Mackenzie’s miraculous heart
Mackenzie was born with hypoplastic left heart syndrome (HLHS), a condition that causes the left ventricle to be severely underdeveloped. Her heart defect was first discovered during her mom’s 16-week ultrasound, and at first, her doctors were unsure if she’d survive. But Mackenzie was a fighter. Before she was even born, her heart developed two major arteries on the right side, which alleviated the failing left ventricle, ultimately protecting her aorta and avoiding serious surgery that most HLHS patients require. After birth, Mackenzie received specialized care at OSF HealthCare Children’s Hospital of Illinois, getting her first pacemaker at five months. At 15–months, she underwent open-heart surgery to reroute her circulation, allowing her heart to thrive with only one ventricle. Since the surgery went so well, she currently has no future surgeries planned. Mackenzie’s family is grateful for their attentive and helpful medical team and looks forward to their continued support through her childhood.
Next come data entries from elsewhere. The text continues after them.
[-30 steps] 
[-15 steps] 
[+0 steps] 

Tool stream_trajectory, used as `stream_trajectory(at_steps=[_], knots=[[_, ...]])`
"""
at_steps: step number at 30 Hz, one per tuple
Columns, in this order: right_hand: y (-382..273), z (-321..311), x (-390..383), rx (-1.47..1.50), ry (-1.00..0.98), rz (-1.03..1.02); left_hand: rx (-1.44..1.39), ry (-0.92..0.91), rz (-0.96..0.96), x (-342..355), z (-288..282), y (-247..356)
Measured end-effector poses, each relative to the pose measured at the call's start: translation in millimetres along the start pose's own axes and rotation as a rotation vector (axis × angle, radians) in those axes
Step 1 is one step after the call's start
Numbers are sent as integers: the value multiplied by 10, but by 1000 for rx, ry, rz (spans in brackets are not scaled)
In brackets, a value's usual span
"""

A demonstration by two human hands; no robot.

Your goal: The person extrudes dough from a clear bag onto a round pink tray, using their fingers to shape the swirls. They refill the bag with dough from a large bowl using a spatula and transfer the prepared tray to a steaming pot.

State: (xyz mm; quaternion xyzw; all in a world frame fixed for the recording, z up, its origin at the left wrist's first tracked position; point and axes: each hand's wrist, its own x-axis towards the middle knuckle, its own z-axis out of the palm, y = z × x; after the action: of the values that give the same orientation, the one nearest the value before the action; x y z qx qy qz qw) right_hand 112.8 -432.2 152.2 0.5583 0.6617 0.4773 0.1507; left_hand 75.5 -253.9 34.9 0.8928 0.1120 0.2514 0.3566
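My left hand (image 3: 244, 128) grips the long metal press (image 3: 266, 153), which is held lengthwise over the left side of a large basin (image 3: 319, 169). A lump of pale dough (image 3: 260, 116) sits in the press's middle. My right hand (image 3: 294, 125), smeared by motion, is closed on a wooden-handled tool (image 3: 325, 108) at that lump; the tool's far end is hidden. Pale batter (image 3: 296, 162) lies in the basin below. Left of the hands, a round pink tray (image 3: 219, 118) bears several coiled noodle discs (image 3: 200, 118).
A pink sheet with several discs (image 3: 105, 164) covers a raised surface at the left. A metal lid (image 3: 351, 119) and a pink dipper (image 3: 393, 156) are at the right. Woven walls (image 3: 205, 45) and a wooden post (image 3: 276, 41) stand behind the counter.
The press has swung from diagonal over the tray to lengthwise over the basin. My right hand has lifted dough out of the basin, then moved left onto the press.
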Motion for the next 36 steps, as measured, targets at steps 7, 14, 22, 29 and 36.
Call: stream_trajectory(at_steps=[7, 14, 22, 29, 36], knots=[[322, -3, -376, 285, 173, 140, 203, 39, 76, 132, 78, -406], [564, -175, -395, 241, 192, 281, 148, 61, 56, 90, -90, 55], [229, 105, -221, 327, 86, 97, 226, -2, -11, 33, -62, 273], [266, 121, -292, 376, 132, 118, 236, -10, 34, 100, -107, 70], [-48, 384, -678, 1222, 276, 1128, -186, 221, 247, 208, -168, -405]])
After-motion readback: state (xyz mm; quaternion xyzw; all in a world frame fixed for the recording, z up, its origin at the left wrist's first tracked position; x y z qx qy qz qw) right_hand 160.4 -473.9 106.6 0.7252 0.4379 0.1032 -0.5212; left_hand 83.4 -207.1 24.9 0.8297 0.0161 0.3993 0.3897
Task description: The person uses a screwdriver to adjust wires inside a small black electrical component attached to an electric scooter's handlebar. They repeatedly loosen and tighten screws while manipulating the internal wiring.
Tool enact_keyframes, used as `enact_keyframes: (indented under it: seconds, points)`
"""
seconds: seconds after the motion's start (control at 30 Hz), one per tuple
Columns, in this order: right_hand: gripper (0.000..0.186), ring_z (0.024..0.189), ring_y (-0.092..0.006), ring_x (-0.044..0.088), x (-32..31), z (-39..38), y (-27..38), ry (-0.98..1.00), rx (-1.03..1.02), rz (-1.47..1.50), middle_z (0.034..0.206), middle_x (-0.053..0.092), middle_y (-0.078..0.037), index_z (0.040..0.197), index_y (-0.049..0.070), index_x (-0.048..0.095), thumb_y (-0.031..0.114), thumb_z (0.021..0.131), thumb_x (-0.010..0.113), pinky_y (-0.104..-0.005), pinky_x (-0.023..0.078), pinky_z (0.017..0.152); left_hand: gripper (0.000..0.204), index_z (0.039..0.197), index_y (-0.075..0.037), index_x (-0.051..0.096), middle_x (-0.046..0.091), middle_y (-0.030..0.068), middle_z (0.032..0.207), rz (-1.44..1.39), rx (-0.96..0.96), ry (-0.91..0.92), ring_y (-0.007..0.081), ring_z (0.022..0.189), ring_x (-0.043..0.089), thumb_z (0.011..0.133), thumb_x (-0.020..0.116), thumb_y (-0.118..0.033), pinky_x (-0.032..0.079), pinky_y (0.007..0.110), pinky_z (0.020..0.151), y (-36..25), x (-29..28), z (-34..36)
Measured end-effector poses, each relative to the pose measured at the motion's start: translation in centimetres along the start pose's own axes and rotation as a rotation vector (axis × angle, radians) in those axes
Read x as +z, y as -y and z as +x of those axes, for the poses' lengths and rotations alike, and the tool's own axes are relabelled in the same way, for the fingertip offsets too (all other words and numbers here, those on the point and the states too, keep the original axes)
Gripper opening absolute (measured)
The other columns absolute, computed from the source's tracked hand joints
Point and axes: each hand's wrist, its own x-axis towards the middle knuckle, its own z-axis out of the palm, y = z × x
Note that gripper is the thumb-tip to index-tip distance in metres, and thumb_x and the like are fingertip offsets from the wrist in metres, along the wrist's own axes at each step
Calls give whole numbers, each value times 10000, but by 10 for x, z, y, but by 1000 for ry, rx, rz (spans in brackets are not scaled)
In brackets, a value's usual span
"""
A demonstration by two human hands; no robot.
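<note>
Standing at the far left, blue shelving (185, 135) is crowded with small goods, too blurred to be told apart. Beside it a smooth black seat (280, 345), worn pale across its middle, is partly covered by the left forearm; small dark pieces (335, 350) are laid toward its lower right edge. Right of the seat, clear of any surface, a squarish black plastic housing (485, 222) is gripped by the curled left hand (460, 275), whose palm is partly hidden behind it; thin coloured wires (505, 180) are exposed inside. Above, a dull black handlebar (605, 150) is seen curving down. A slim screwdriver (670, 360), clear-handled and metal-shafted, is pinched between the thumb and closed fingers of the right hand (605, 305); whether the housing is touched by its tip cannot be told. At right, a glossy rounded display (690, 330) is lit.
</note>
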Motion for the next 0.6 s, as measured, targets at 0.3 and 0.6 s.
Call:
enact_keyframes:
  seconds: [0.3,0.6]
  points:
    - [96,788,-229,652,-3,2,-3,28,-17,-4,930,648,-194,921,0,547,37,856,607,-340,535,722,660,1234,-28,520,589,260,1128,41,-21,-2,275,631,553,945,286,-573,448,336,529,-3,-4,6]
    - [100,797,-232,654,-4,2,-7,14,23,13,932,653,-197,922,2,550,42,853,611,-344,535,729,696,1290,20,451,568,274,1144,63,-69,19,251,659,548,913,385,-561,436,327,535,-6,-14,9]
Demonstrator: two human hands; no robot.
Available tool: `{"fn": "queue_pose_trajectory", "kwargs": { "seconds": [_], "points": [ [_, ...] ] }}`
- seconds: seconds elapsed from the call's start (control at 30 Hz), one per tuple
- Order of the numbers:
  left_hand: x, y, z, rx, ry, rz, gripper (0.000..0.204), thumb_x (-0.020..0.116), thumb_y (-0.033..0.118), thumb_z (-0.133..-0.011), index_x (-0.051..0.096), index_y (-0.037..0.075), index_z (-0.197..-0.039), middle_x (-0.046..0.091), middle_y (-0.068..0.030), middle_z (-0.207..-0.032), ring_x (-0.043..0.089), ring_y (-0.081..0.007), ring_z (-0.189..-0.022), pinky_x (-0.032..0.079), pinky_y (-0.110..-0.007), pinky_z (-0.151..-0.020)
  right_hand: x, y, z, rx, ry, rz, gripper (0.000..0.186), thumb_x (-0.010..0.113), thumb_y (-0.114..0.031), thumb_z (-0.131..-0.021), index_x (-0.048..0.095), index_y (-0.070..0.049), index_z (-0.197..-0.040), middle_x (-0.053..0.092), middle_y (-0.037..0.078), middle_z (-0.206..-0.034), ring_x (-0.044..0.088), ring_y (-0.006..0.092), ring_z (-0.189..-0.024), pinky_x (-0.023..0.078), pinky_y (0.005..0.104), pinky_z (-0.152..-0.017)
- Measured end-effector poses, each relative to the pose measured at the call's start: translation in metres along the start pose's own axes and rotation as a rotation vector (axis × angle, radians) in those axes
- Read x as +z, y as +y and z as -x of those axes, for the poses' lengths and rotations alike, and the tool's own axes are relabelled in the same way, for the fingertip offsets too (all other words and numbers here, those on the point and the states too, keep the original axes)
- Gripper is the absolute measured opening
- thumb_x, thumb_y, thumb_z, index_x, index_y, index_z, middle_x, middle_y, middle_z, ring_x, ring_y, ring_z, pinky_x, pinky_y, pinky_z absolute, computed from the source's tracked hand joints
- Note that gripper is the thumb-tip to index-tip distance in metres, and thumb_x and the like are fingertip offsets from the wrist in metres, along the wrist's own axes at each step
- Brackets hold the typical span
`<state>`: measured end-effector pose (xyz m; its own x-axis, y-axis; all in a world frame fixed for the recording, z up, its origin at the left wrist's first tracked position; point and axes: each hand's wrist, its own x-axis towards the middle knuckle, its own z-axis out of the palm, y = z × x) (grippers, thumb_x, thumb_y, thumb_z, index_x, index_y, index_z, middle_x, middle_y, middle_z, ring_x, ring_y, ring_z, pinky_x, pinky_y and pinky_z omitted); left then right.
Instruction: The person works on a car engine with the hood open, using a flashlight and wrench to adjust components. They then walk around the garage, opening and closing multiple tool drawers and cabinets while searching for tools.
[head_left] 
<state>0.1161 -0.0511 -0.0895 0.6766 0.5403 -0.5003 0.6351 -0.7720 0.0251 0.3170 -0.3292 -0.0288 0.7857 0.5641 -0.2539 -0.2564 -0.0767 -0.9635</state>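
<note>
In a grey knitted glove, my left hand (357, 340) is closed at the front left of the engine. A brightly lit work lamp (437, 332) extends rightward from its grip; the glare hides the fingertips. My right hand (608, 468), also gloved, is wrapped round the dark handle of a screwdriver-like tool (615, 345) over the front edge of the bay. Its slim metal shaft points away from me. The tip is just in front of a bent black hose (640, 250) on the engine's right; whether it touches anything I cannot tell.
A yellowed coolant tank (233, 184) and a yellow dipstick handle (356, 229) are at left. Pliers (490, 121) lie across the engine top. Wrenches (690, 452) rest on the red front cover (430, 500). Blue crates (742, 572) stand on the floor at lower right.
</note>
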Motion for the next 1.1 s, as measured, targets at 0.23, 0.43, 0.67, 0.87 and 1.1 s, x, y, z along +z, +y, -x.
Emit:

Harrison thrives with game-changing gene therapy
A few years ago, foster parents Pam and Bobby received a call about a 6-month-old, Harrison, who needed an adoptive family. Harrison wasn’t like most other babies – he had a rare genetic condition called Duchene muscular dystrophy (DMD) that limits mobility and weakens pivotal muscles. Touched by his story, Pam and Bobby decided to give Harrison a forever home. After welcoming Harrison into their family, they met with Children’s Medical Center Dallas experts to discuss treatment options. Kaitlin Batley, M.D., Pediatric Neurologist and Director of the Duchenne Muscular Dystrophy Program at Children’s Health, outlined a new gene therapy that slows down DMD, helping children maintain the muscles needed to grow and thrive. Harrison received this innovative one-time treatment, and since then, he’s gotten better and grown stronger – walking, running, climbing, and even jumping a little! The family continues to visit Children’s Health to monitor his progress and discuss future treatments, and Pam and Bobby feel incredibly grateful for their dedicated care team as they navigate their first child with complex medical needs.